Did your son develop a bit slowly, socially?
Does he have trouble making eye contact with others?
Besides the pacing does he have other unusual gestures or body postures?
Is he fascinated with the details of objects?
If the answer to some of these questions is yes then he may have what used to be officially called Asperger's Disorder and now is officially called high functioning Autistic Spectrum Disorder.
Otherwise, he may very well have a personality disorder known as Schizoid Personality Disorder (this is NOT schizophrenia).
Here are the diagnostic criteria for Schizoid Personality Disorder from the DSM-IV psychiatric diagnostic manual. Schizophrenia can be associated with this disorder, but from what you have said about your son, I do not believe that this is a concern.
Diagnostic Criteria for Schizoid Personality Disorder
A. A pervasive pattern of detachment from social relationships and a restricted range of expression of emotions in interpersonal settings, beginning by early adulthood and present in a variety of contexts, as indicated by four (or more) of the following:
B. Does not occur exclusively during the course of , a Mood Disorder With Psychotic Features, another Psychotic Disorder, or a Pervasive Developmental Disorder and is not due to the direct physiological effects of a general medical condition.
For more information on Asperger's, the following article is concise and informative:
Your son is functional and seemingly able to get on with life on his own terms. I have a few patients (in my live practice) with this disorder, and they generally get on quite well, although they are perceived as unusual and as loners. However, as long as they are relatively happy and functional, then there is not much to do.
Your son may not want to talk to a therapist, and if his condition interferes with his life he can learn some coping mechanisms, for either condition.
I shall keep your family in my prayers for good health and a joyful life.
Elliott, MAE, LPCC, NCC, CCMHC
My son seemed to develop socially,at the same pace as others, other than being shy and anxious. He didn't want to draw attention to himself though. I wouldn't say he is "cold".
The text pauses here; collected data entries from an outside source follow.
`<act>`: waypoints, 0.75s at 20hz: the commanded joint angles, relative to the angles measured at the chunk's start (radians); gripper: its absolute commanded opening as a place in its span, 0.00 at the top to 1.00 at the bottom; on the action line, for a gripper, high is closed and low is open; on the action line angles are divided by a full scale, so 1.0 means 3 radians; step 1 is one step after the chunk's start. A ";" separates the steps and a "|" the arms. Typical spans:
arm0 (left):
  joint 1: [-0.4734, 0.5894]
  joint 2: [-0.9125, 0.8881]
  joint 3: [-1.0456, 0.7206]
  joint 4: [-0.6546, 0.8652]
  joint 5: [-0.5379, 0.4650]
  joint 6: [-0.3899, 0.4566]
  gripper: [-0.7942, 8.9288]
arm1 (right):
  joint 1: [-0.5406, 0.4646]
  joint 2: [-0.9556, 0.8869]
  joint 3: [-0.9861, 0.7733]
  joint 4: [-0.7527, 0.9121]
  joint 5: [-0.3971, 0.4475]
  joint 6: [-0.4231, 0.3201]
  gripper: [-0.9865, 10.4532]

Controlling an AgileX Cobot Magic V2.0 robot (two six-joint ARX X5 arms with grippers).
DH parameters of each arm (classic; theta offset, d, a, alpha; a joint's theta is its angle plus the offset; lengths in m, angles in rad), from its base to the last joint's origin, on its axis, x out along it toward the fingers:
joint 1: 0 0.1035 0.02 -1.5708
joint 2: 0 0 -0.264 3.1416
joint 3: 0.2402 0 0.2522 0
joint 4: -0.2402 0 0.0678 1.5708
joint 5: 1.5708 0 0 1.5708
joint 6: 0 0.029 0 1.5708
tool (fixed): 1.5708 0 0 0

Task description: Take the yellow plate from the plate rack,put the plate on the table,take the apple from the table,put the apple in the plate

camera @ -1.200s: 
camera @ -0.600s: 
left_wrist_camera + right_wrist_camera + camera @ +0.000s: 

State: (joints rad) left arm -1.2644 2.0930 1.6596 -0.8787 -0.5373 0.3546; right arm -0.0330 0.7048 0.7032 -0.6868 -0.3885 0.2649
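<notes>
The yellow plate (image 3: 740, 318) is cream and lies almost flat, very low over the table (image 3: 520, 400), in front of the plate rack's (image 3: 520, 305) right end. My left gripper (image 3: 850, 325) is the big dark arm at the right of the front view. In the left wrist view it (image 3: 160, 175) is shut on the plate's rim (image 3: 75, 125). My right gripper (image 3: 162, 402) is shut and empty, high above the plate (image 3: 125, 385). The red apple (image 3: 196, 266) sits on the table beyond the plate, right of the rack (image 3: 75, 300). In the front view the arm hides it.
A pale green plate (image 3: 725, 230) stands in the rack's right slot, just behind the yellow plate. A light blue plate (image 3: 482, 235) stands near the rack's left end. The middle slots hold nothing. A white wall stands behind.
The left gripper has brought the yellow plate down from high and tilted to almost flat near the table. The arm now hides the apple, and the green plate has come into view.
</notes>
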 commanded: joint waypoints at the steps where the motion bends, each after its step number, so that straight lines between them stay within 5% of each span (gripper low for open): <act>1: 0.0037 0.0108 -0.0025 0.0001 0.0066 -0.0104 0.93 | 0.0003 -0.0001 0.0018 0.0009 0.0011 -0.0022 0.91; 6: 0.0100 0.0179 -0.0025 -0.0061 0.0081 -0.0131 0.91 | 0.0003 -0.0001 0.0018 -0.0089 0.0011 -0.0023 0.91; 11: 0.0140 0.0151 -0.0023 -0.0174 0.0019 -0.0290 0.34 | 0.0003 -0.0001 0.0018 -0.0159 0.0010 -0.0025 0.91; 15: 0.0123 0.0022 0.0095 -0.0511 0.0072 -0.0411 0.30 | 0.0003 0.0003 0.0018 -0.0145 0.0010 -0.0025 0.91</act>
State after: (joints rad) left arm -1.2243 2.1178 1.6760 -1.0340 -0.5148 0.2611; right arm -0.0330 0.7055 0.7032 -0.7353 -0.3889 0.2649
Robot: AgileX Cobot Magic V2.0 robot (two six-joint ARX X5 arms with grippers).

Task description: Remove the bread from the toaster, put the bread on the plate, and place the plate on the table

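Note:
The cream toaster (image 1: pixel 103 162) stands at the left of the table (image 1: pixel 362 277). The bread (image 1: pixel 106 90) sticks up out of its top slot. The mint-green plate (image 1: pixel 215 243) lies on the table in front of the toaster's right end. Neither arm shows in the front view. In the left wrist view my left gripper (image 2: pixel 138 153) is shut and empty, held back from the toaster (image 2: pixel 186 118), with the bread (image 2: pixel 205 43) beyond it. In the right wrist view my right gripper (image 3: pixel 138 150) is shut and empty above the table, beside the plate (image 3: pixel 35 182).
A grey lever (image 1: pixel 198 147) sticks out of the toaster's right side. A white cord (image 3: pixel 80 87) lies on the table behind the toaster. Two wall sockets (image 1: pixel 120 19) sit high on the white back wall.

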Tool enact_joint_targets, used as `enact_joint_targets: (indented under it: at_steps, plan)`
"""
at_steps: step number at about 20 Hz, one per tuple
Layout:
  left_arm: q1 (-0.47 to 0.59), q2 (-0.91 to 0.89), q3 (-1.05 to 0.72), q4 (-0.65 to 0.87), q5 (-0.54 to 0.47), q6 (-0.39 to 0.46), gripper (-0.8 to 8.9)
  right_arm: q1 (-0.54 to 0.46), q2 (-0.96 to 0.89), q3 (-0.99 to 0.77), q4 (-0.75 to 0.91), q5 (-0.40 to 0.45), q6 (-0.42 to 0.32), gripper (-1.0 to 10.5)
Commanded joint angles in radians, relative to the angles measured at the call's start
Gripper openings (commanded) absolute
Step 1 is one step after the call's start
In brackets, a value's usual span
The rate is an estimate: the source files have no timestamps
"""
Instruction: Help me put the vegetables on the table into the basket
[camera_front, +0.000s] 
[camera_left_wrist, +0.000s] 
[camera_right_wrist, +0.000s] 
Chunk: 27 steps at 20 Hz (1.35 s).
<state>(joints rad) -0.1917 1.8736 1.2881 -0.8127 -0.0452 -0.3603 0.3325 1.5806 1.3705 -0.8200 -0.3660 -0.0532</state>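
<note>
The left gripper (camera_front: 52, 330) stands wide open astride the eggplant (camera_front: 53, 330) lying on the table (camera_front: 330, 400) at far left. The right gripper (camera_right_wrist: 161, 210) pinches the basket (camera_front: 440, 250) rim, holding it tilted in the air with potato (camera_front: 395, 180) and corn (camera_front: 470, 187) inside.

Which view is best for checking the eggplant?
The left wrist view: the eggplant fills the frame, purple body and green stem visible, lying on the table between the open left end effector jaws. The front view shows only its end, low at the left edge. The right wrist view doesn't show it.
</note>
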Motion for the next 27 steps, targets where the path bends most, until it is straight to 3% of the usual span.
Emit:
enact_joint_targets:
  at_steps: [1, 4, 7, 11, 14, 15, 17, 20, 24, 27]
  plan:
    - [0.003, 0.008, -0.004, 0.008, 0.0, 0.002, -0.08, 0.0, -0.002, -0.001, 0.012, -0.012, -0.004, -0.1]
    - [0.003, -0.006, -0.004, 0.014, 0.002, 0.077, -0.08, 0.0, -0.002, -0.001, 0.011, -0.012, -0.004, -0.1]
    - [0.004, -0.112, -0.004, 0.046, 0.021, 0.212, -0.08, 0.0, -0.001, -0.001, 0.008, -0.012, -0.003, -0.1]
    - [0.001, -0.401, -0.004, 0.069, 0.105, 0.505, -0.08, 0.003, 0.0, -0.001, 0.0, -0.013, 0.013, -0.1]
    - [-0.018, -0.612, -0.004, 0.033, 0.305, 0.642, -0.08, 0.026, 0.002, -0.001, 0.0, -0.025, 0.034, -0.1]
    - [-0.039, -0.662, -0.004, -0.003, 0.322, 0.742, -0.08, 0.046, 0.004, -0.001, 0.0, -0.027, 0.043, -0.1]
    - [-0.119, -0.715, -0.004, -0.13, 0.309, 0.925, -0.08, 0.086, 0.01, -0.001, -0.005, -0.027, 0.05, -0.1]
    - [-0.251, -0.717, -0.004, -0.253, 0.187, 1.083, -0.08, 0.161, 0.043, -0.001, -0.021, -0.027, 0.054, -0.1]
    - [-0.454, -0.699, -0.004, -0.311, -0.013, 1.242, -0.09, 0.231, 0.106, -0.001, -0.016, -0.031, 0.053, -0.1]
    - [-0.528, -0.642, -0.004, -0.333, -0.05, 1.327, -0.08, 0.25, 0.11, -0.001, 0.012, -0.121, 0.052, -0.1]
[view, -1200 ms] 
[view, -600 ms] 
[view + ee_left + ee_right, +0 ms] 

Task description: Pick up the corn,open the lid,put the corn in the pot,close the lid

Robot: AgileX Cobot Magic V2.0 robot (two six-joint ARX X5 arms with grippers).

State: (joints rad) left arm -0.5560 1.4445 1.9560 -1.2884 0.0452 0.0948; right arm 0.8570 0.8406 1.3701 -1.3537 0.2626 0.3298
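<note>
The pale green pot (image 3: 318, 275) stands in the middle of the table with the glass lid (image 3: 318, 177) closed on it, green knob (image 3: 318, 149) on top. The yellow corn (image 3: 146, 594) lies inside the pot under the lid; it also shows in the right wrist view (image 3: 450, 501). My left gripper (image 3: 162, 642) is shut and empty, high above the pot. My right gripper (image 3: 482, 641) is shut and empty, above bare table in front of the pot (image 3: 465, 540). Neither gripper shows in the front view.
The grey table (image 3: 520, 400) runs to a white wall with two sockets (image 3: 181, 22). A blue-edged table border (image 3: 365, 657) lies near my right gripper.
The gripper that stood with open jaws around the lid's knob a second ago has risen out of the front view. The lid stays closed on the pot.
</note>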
I've always suspected he has a combination of ADD (the rest of the family has it and he often 'in his own world with his thoughts') and social anxiety. He was always afraid of new situations, afraid he would embarrass himself. He would not speak up in class and he always raced to be the first one finished an assignment in class, so the teacher couldn't single him out for being slow completing it.
When he was very young, he was very sensitive to touch (sock seams, fabric, etc.) and could not tolerate bright sun or heat. He didn't sleep through the night until he was 18 months old. He was not a 'settled' baby. He was born almost a month early, although he was almost 7 lbs, but I don't know if this has any bearing. His growth was fine for the first few years, but then he significantly lagged in his physical development. When he was in grade 6 he had the physical maturity of a grade 3 student. We took him for growth tests and they said he would ultimately catch up, which he did in high school.
As far as solitary activities, he enjoyed playing soccer and hockey with his buddies, until he couldn't play on the same competitive teams as them, despite his athletic ability, due to his very small size and physical immaturity. He is fine socially if he is with a group that he 'belongs' to, but he isn't the instigator or social driver...and sometimes he doesn't want to participate.
Thank you for your help.
Thank you for your observations and opinion, Elliott.
I have a couple more questions, if you don't mind.
I can see that my son has some traits of Aspergers, but there are other aspects that make me wonder if this is a complete fit.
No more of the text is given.